Histórias da Medicina Portuguesa

No termo de uma vida de trabalho, todos temos histórias a contar. Vamos também aprendendo a ler a História de um modo pessoal. Este blogue pretende viver um pouco da minha experiência e muito dos nomes grandes que todos conhecemos. Nos pequenos textos que apresento, a investigação é superficial e as generalizações poderão ser todas discutidas. A ambição é limitada. Pretendo apenas entreter colegas despreocupados e (quem sabe?) despertar o interesse pela pesquisa mais aprofundada das questões que afloro.
Espero não estar a dar início a um projecto unipessoal. As portas de Histórias da Medicina estão abertas a todos os colegas que queiram colaborar com críticas, comentários ou artigos, venham eles da vivência de cada um ou das reflexões sobre as leituras que fizeram.

quarta-feira, 6 de fevereiro de 2019



RELAÇÃO MÉDICO DOENTE


NA LITERATURA PORTUGUESA


ANTÓNIO LOBO ANTUNES




António Lobo Antunes nasceu em 1942, no seio duma família de médicos ilustres. A par de José Saramago, foi um dos escritores portugueses mais notáveis, no terceiro quartel do século XX e no início do século XXI.
A sua experiência como médico militar em Angola, durante a guerra colonial, centrou os enredos de vários dos seus livros.
No regresso de Angola, António Lobo Antunes especializou-se em Psiquiatria e trabalhou durante muitos anos no Hospital Miguel Bombarda, em Lisboa. A balança dos seus interesses foi-se deslocando da Medicina para a Literatura, até se tornar apenas escritor.
Escreve António Lobo Antunes em “Conhecimento do Inferno”:
Sou médico e vou ser psiquiatra, entender as pessoas, perceber o seu desespero e a sua angústia, tranquilizá-las com o meu sorriso competente de sacerdote laico manejando as hóstias das pastilhas em eucaristias químicas.
E, mais adiante:
Alterando as posições de médico e doente, invertendo a própria condição ao ser confundido com um internado, médicos e pacientes destabilizam os papéis desempenhados por um e outro, a ponto de lhe assaltar a impressão de que eram os doentes quem tratava os psiquiatras com a delicadeza que a aprendizagem da dor lhes traz, que os doentes fingiam ser doentes para ajudar os psiquiatras, iludir um pouco a sua triste condição de cadáveres que se ignoram, de mortos que se supõem vivos e cirandam lentamente pelos corredores na gravidade comedida dos espetros.
António Lobo Antunes não se mostra agradado, nem com a metodologia, nem com os resultados da sua atividade profissional. A dada altura propõe, para os doentes, uma fuga poética:
Devíamos tentar, como as gaivotas, furar o céu de gesso que nos emparedava, quebrar os espelhos, recusar os cartuchos, e partir antes que nos medicassem, nos condicionassem, nos psicanalizassem, nos medissem a inteligência, o raciocínio, a memória, a vontade, as emoções, nos catalogassem e nos atirassem por fim, rotulados, para a escura gaveta de uma enfermaria, aguardando, aterrados, o imenso morcego da noite.
O autor escreveu num artigo da revista Visão, em 2012:
O lugar onde, até hoje, senti mais orgulho em ser pessoa foi o Serviço de Oncologia do Hospital de Santa Maria, onde a elegância dos doentes os transforma em reis. Numa das últimas vezes que lá fui encontrei um homem que conheço há muitos anos. Estava tão magro que demorei a perceber quem era. Disse-me
− Abrace-me porque é o último abraço que me dá! Tenho muita pena de não acabar a tese de doutoramento.
   Ao afastarmo-nos, sorriu. Nunca vi um sorriso com tanta dor entre parêntesis, nunca imaginei que fosse tão bonito.

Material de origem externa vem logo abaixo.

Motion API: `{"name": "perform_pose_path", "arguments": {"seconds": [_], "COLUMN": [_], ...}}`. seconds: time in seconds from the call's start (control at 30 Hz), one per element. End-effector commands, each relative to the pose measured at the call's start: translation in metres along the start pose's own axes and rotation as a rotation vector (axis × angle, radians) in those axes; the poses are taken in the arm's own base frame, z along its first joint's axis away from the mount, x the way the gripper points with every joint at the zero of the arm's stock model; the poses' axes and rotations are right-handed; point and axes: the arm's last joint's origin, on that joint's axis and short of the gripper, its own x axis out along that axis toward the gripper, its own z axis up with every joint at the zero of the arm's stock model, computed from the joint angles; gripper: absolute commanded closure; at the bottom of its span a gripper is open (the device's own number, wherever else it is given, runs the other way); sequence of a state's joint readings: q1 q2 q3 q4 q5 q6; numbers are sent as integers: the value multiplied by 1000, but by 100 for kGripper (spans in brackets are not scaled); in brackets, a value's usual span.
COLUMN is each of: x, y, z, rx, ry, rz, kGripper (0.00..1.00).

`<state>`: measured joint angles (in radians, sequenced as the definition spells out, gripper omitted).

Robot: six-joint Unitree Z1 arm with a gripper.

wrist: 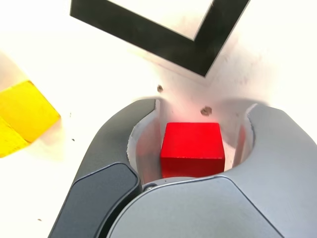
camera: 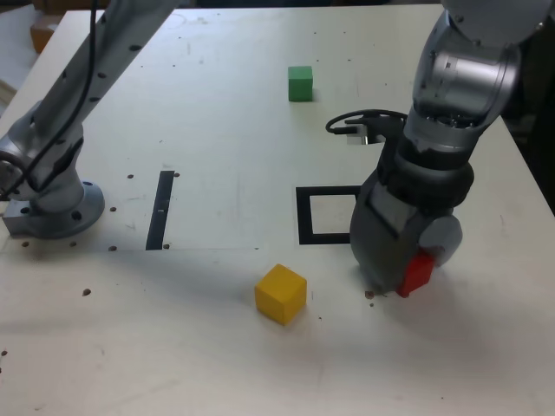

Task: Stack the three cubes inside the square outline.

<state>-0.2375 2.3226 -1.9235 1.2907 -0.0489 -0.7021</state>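
Tool [wrist: 190, 130]: two curved grey jaws, smooth, standing around the red cube; a small gap shows on each side, so I cannot tell if they already press it.
Red cube [wrist: 192, 148]: between the jaws, on the bench, matte with plain faces.
Square outline [camera: 317, 215]: thick black flat border with white centre, just beside the tool, on the far side of it in the exterior view; nothing lies inside it.
Yellow cube [camera: 281, 294]: near the tool, toward the exterior view's left, apart from the outline, matte with sharp edges.
Green cube [camera: 300, 83]: well apart from the tool, beyond the outline.
Bench [camera: 217, 130]: pale, flat, with small dark holes.
Black strip [camera: 160, 209]: straight, flat, farther from the tool than the outline.
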Motion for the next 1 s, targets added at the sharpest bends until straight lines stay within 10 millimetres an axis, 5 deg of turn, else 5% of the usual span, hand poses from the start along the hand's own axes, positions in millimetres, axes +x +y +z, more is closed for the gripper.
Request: {"name": "perform_pose_path", "arguments": {"seconds": [0.0,0.3,0.67,0.97], "x": [1,-13,-46,-63], "y": [-4,-1,15,56], "z": [0,-8,-22,-21], "rx": [9,48,190,440], "ry": [-8,-30,-52,-80], "rz": [-5,-1,-8,53], "kGripper": [57,80,83,83]}}
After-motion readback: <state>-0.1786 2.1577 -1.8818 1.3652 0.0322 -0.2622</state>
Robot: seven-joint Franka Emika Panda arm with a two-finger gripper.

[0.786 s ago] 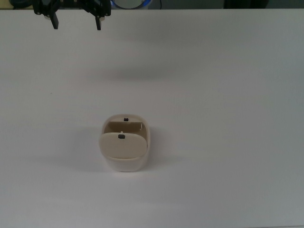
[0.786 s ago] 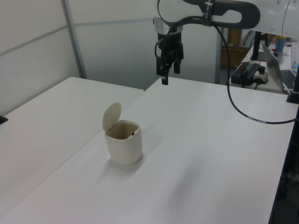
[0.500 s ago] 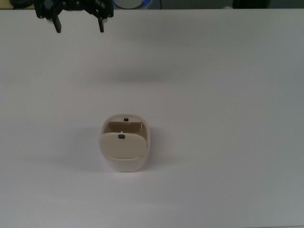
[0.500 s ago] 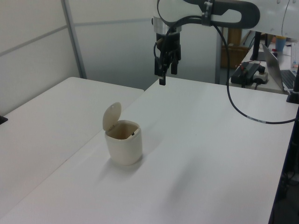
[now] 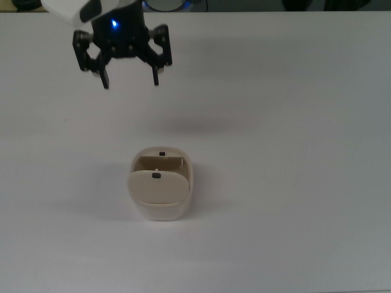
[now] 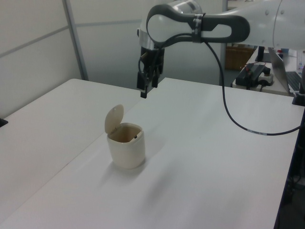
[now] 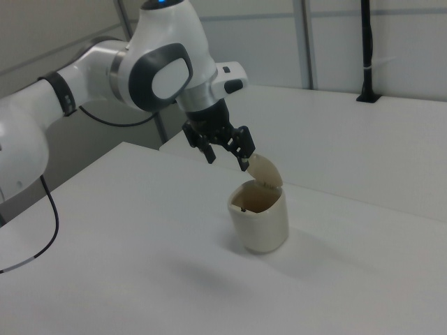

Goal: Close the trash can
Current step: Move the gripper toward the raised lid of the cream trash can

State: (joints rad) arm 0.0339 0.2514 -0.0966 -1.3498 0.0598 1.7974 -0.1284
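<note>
We find the trash can (image 5: 160, 183) just below the middle of the top view, standing alone on the white worktop (image 5: 293, 152), its lid (image 6: 114, 119) tipped up on its hinge. The pincer (image 5: 130, 78) hangs in the upper left of the top view, jaws apart and empty, clear of the can. We judge the can light, stiff plastic, likely to slide (no grasp needed), so we would press the lid's upper edge gently downward.
</note>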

… A extraordinária delicadeza e atenção dos médicos, dos enfermeiros, comoveu-me. Tropecei no desespero, no mal-estar físico, na presença da morte, na surpresa da dor, na horrível solidão da proximidade do fim, que se me afigura de uma injustiça intolerável. Não fomos feitos para isto, fomos feitos para a vida. O cabelo cresce-me de novo, acho-me, fisicamente, como antes, estou a acabar o livro e o meu pensamento desvia-se constantemente para a voz de um homem no meu ouvido.


Texto retirado do capítulo “Relação Médico doente na Literatura Portuguesa”, do livro a integrar no Processo de candidatura da Relação médico doente a Património Imaterial da Humanidade.